Variability in tropical thermocline nutrient chemistry on the glacial/interglacial timescale

Abstract

Abstract The organic carbon to calcite rain ratio in the tropical ocean may play a role in regulating global climate through its influence on CO 2 draw down in the upper ocean. The rain ratio may be altered by changes in the nutrient chemistry of the thermocline. Such changes in the tropical Pacific are revealed by the carbon isotope values of thermocline-dwelling planktonic foraminifera ( Neogloboquadrina dutertrei ).
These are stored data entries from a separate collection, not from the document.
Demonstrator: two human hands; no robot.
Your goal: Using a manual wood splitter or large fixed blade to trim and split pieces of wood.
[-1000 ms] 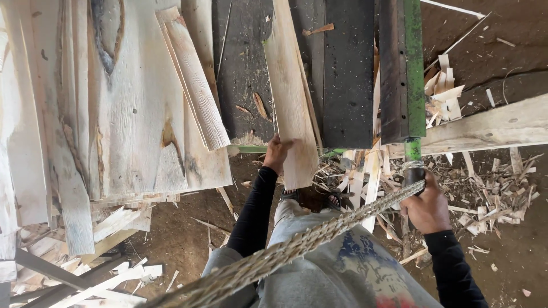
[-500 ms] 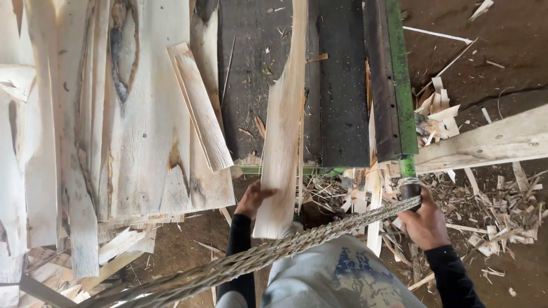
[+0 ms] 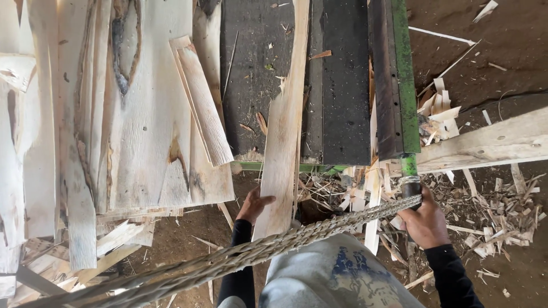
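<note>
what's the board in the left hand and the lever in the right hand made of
Board: pale raw wood, rough-sawn, grain and splintered edges showing, held by the left hand. Lever in the right hand: probably metal, green paint worn and chipped.

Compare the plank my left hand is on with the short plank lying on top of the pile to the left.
The held plank is longer, running up across the dark machine bed under the left hand; the short plank is stubby and untouched. The held plank stands nearly straight up the picture; the short plank lies slanted on the board pile. Both are pale, rough-sawn wood.
</note>
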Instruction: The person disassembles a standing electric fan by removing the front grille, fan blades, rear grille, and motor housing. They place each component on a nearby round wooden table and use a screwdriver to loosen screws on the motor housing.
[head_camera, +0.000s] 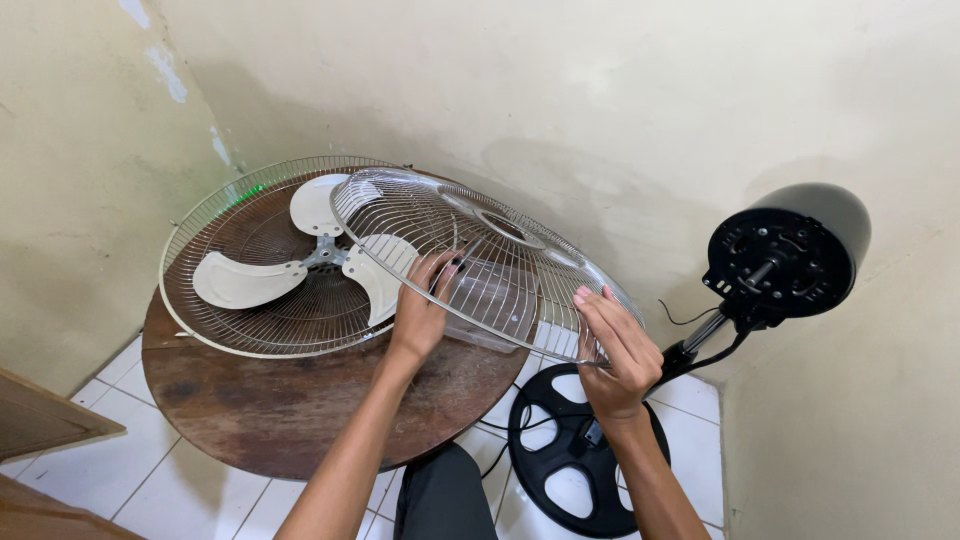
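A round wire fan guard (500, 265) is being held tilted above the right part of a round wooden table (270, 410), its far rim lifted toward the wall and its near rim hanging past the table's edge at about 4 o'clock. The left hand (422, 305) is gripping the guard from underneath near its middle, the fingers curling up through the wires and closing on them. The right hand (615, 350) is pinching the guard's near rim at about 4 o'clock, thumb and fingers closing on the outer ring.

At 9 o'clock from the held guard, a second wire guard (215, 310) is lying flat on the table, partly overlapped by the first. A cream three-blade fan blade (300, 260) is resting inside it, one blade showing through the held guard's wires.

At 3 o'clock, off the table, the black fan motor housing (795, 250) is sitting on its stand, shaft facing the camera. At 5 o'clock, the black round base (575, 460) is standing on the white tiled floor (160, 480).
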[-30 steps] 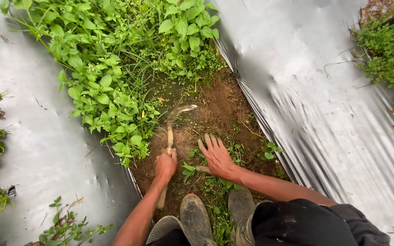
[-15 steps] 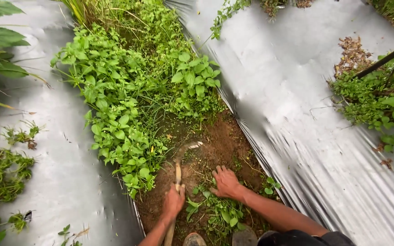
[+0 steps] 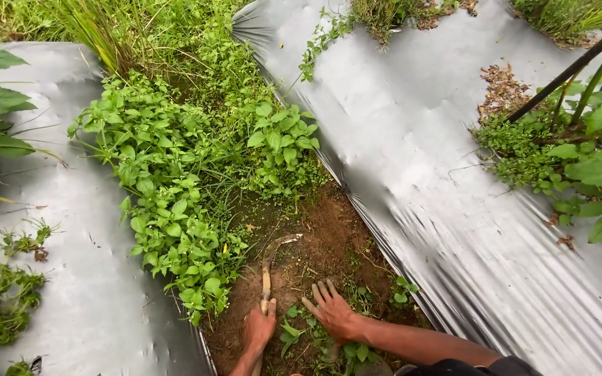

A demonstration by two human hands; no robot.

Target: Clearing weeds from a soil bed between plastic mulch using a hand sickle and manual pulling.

The tropical Pacific record over the last 30 kyr in the region south, or along, the equator, which is fed by upwelling of deeper equatorial undercurrent water (EUC), shows a carbon isotope signal distinct from any other in global mixed-layer or benthic environments. This unique record is consistent across the Pacific. Unlike carbon isotope data from other basins and oceanic habitats, the tropical Pacific thermocline tracer shows last glacial values more positive than those of post-glacial times. The isotopic shift occurs in the early deglacial (20–17 kyr) and leads to a deglacial carbon isotope minimum whose timing differs from that seen elsewhere. The deglacial record of the Pacific seems best interpreted as the progressive development of the modern, nutrient-rich thermocline under high-nutrient low-chlorophyll (HNLC) conditions. The eastern tropical Atlantic also has a unique glacial to modern carbon isotope record that is essentially opposite to that seen in the Pacific. Strongly negative values in glacial times differ from those of the ‘standard stratified’ ocean, indicating higher nutrient concentrations. A large shift to more positive values occurs rapidly at about 13–14 kyr. This indicates a marked reduction in thermocline nutrients. The implication is that nutrient flow to the tropics from the deep ocean (via sub-Antarctic sources) was stronger for the Atlantic during the glacial, but was weaker in the Pacific. Transformation to modern conditions occurred in two steps, at 17–18 and 13–14 kyr, a timing that matches shifts in atmospheric CO 2 concentrations and which would be compatible with driving those concentrations higher over deglacial time. The mechanism could be an inherent difference in production regimes between the tropical Pacific and Atlantic.